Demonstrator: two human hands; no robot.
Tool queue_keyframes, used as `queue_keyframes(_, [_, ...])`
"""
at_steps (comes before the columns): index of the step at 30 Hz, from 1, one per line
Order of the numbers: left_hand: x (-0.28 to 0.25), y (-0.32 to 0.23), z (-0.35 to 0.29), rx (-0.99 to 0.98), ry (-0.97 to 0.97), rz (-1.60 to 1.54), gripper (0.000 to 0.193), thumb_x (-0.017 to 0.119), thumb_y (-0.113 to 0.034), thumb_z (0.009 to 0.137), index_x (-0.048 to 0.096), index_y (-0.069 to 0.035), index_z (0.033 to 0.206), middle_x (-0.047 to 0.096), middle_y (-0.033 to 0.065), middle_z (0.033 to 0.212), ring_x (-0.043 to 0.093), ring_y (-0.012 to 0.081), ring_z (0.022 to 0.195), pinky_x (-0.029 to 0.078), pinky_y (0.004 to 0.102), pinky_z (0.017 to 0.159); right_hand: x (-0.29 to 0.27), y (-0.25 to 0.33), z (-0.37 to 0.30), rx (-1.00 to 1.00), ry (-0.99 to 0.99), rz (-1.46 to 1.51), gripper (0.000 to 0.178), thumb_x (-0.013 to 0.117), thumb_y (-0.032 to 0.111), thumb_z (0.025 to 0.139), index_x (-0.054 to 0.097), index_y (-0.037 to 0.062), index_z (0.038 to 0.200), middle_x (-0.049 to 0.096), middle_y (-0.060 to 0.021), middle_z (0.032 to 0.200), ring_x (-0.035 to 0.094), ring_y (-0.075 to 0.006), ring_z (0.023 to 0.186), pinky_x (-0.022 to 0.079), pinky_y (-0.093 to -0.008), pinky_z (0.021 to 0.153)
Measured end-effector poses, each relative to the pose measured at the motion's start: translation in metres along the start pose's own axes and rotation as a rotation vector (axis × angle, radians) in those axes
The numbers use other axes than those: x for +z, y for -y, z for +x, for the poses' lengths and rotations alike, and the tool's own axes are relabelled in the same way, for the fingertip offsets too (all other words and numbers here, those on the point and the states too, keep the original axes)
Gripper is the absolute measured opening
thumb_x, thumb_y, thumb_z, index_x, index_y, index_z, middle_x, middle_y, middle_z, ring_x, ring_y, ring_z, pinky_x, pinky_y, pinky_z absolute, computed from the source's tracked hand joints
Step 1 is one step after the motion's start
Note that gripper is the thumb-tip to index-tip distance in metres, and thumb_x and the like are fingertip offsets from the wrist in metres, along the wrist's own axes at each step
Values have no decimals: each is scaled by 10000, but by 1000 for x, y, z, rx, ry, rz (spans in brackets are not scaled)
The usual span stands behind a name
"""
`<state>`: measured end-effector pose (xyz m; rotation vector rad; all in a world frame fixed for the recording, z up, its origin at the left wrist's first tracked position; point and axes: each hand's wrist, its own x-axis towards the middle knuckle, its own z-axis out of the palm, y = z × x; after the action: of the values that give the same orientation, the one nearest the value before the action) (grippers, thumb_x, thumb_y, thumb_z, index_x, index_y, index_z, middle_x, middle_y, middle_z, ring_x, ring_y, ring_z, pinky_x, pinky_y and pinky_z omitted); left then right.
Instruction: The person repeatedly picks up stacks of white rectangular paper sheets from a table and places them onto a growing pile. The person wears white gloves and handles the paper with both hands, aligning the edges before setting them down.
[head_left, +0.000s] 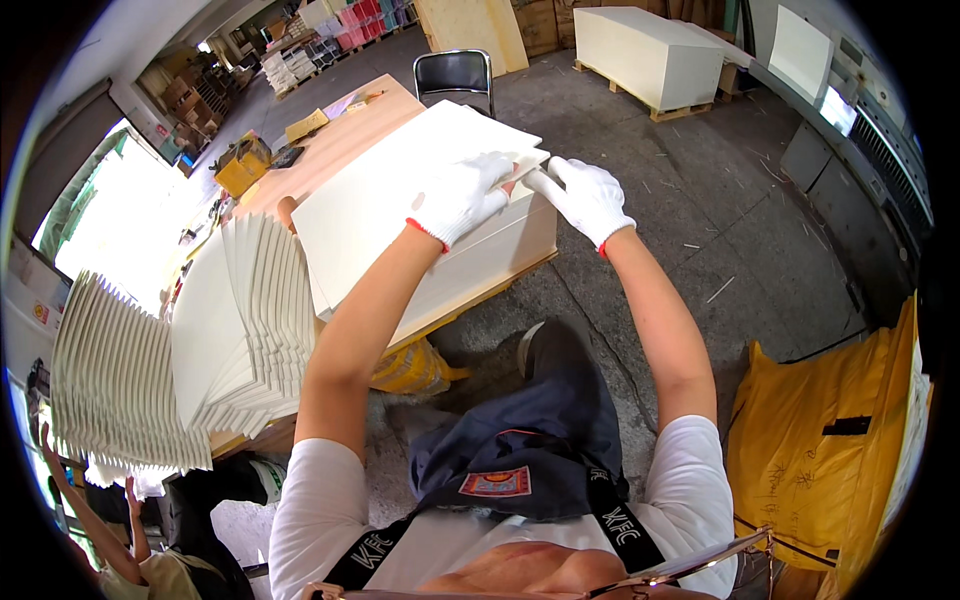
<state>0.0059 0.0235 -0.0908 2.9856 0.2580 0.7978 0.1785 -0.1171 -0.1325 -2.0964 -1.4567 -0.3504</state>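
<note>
A tall stack of white board sheets (370, 205) rests on the table, its upper sheets fanned a little out of line at the far right corner. My left hand (462, 200), in a white knit glove with a red cuff, lies over the stack's near edge with its fingers curled around the sheet edges. Gloved the same way, my right hand (588, 200) has its thumb and fingers at the right corner of the upper sheets, pinching there. The fingertips of both hands are partly hidden by the sheets.
Fanned piles of white sheets (130, 370) stand to the left, near another person's arm (85, 510). The wooden table (345, 125) carries a yellow box (241, 165). Beyond it is a black chair (453, 75). A pallet stack (645, 55), machine (840, 170) and yellow-covered load (820, 450) are right.
</note>
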Motion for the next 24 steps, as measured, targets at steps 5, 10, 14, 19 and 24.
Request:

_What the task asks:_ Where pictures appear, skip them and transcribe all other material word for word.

_Expected output:_
Demonstrator: two human hands; no robot.
Tool queue_keyframes, used as `queue_keyframes(_, [_, ...])`
"""
at_steps (comes before the columns): index of the step at 30 Hz, from 1, one per line
Order of the numbers: left_hand: x (-0.28 to 0.25), y (-0.32 to 0.23), z (-0.35 to 0.29), rx (-0.99 to 0.98), ry (-0.97 to 0.97), rz (-1.60 to 1.54), gripper (0.000 to 0.193), thumb_x (-0.017 to 0.119), thumb_y (-0.113 to 0.034), thumb_z (0.009 to 0.137), index_x (-0.048 to 0.096), index_y (-0.069 to 0.035), index_z (0.033 to 0.206), middle_x (-0.047 to 0.096), middle_y (-0.033 to 0.065), middle_z (0.033 to 0.212), ring_x (-0.043 to 0.093), ring_y (-0.012 to 0.081), ring_z (0.022 to 0.195), pinky_x (-0.029 to 0.078), pinky_y (0.004 to 0.102), pinky_z (0.017 to 0.159); right_hand: x (-0.29 to 0.27), y (-0.25 to 0.33), z (-0.37 to 0.30), rx (-1.00 to 1.00), ry (-0.99 to 0.99), rz (-1.46 to 1.51), gripper (0.000 to 0.178), thumb_x (-0.013 to 0.117), thumb_y (-0.032 to 0.111), thumb_z (0.025 to 0.139), index_x (-0.054 to 0.097), index_y (-0.037 to 0.062), index_z (0.038 to 0.200), middle_x (-0.049 to 0.096), middle_y (-0.060 to 0.021), middle_z (0.032 to 0.200), ring_x (-0.035 to 0.094), ring_y (-0.075 to 0.006), ring_z (0.023 to 0.186), pinky_x (-0.022 to 0.079), pinky_y (-0.093 to -0.008), pinky_z (0.021 to 0.153)
Measured end-effector poses, each relative to the pose measured at the motion's start: translation in metres along the start pose's own axes and rotation as a rotation vector (axis × angle, radians) in those axes
The numbers use other axes than those: x for +z, y for -y, z for +x, for the poses' lengths and rotations alike, and the tool's own axes are relabelled in the same way, for the fingertip offsets too (all other words and numbers here, those on the point and the states too, keep the original axes)
Gripper is the absolute measured opening
thumb_x, thumb_y, thumb_z, index_x, index_y, index_z, middle_x, middle_y, middle_z, ring_x, ring_y, ring_z, pinky_x, pinky_y, pinky_z absolute, computed from the source's tracked hand joints
Step 1 is one step after the motion's start
Note that gripper is the thumb-tip to index-tip distance in metres, and thumb_x and the like are fingertip offsets from the wrist in metres, along the wrist's own axes at each step
Values have no decimals: each is scaled by 10000, but by 1000 for x, y, z, rx, ry, rz (spans in brackets are not scaled)
The usual span stands behind a name
"""
`<state>`: measured end-effector pose (xyz m; rotation vector rad; all in a world frame fixed for the recording, z up, its origin at the left wrist's first tracked position; point and axes: each hand's wrist, its own x-axis towards the middle knuckle, its own z-axis out of the palm, y = z × x; after the action: of the values that give the same orientation, the one nearest the value before the action) (grippers, thumb_x, thumb_y, thumb_z, index_x, index_y, index_z, middle_x, middle_y, middle_z, ring_x, ring_y, ring_z, pinky_x, pinky_y and pinky_z omitted); left then right.
Instruction: The person repeatedly picks up stacks of white rectangular paper sheets from a table and places them onto a growing pile. The person wears white gloves and handles the paper with both hands, aligning the edges before setting them down.
[head_left, +0.000s] 
<state>0.0059 0.0235 -0.0908 2.9856 0.2580 0.7978 0.1785 -0.1171 -0.1325 -2.0964 -1.4567 -0.3504</state>
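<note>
A tall stack of white board sheets (370, 205) rests on the table, its upper sheets fanned a little out of line at the far right corner. My left hand (462, 200), in a white knit glove with a red cuff, lies over the stack's near edge with its fingers curled around the sheet edges. Gloved the same way, my right hand (588, 200) has its thumb and fingers at the right corner of the upper sheets, pinching there. The fingertips of both hands are partly hidden by the sheets.
Fanned piles of white sheets (130, 370) stand to the left, near another person's arm (85, 510). The wooden table (345, 125) carries a yellow box (241, 165). Beyond it is a black chair (453, 75). A pallet stack (645, 55), machine (840, 170) and yellow-covered load (820, 450) are right.
</note>
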Motion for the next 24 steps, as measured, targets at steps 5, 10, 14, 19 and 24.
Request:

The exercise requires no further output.